1.find four consecutive integers such that 6 times the sum of the first and the fourth is 26 less than 10 times the 3rd.
and this one really got me
2.find 3 consecutive even integers such that the sum of the 1st and 2nd = the sum of the 3rd and -10
PS. this is my last 2 thank you to all that helped i really appreciate it. =]
2007-01-30 17:13:40 · 4 answers · asked by Anonymous in Science & Mathematics ➔ Mathematics
1.
Let x=1st no.
x+1=2nd no.
x+2=3rd no
x+3=4th no.
so,
6[x+(x+3)]=10(x+2)-26
6(2x+3)=10x+20-26
12x+18=10x-6
2x=-24
x=-12
substituting...
integers are -12,-11,-10,-9...
2.
Let x=1st even no.
x+2=2nd even no.
x+4=3rd even no.
x+x+2=x+4-10
2x+2=x-6
x=-8
substituting...
integers are -8,-6,-4
2007-01-30 17:24:35 · answer #1 · answered by Sammy Baby 1 · 0⤊ 0⤋
As people stated in your other consecutive integers question, you write cons. integers by starting with x, then adding 1 more each time to get to the next number in order (consecutive).

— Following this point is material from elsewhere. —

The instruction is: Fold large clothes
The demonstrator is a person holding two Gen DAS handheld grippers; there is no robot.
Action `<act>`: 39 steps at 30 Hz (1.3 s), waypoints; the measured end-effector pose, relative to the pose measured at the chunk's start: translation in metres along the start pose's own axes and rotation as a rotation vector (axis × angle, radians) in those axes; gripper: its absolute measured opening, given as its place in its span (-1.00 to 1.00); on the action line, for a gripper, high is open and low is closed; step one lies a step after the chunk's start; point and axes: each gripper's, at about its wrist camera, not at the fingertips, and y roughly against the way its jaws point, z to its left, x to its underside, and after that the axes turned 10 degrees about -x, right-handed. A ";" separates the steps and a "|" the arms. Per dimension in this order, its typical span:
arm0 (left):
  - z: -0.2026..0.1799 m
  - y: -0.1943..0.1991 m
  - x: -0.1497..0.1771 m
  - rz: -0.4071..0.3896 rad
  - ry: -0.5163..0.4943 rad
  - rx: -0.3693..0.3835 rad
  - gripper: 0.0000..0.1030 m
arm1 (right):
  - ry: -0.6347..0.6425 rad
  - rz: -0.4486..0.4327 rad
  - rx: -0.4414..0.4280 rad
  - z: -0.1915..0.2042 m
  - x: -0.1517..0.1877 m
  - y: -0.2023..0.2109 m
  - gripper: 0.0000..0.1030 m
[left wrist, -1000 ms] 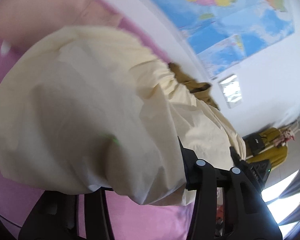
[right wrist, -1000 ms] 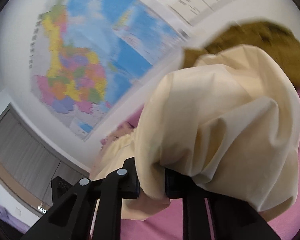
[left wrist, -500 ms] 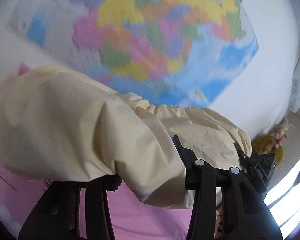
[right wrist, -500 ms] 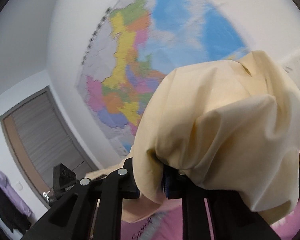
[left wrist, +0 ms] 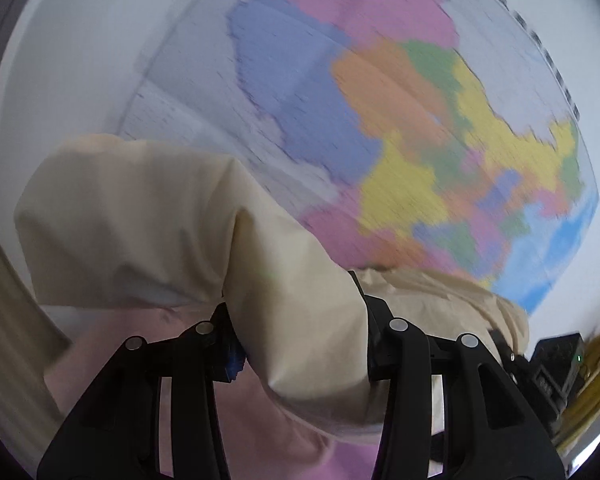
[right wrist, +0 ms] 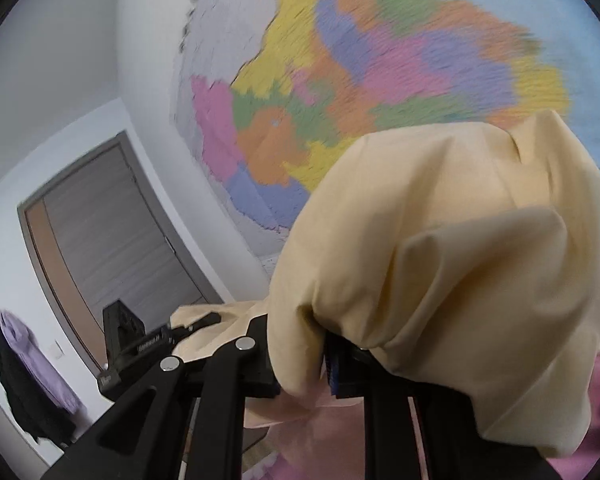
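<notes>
A large cream-yellow garment (left wrist: 172,232) is held up in the air, bunched over both grippers. My left gripper (left wrist: 300,332) is shut on a fold of it; cloth drapes over the fingertips and trails right toward the other gripper. In the right wrist view the same garment (right wrist: 460,264) bulges over my right gripper (right wrist: 300,364), which is shut on it. Both cameras point up at the wall.
A big coloured wall map (left wrist: 400,120) fills the wall ahead, also in the right wrist view (right wrist: 360,60). A grey door (right wrist: 100,240) and hanging dark and purple clothes (right wrist: 24,364) are at left. The pink bed surface (left wrist: 284,440) lies below.
Both grippers have lifted the garment up off the pink bed and tilted upward; the bed and olive cloth have dropped out of view and the map now fills both views.
</notes>
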 end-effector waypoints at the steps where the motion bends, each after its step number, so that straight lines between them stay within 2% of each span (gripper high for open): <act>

So if you need 4 cons. integers, they would be:
x = 1st
x+1 = 2nd
x+2 = 3rd
x+3 = 4th
1.) 6[1st + 4th] = 10 (3rd) - 26
6[x + (x+3)] = 10 (x + 2) - 26
Add the x and x + 3 in the brackets first.
6[2x+3] = 10(x+2) -26
Then you need to distribute (multiply) the 6 and the 10 by the binomials inside the parenthesis.
12x+18 = 10x + 20 - 26
12x+18 = 10x-6
When you move all the x terms to one side and the numbers to the other to finish solving, you should find that x = -12
2.) Since this question asks for cons. EVEN integers, you only need every other number. If you think of any even number, you need to add 2 to it to get to the next even. So this time your 3 numbers will be:
x = 1st
x+2 = 2nd
x+4 = 3rd
1st + 2nd = 3rd + (-10)
x + x + 2 = x + 4 - 10
2x + 2 = x - 6
Here, x = -8.
2007-01-31 01:26:01 · answer #2 · answered by T F 4 · 0⤊ 0⤋
1.find four consecutive integers such that 6 times the sum of the first and the fourth is 26 less than 10 times the 3rd.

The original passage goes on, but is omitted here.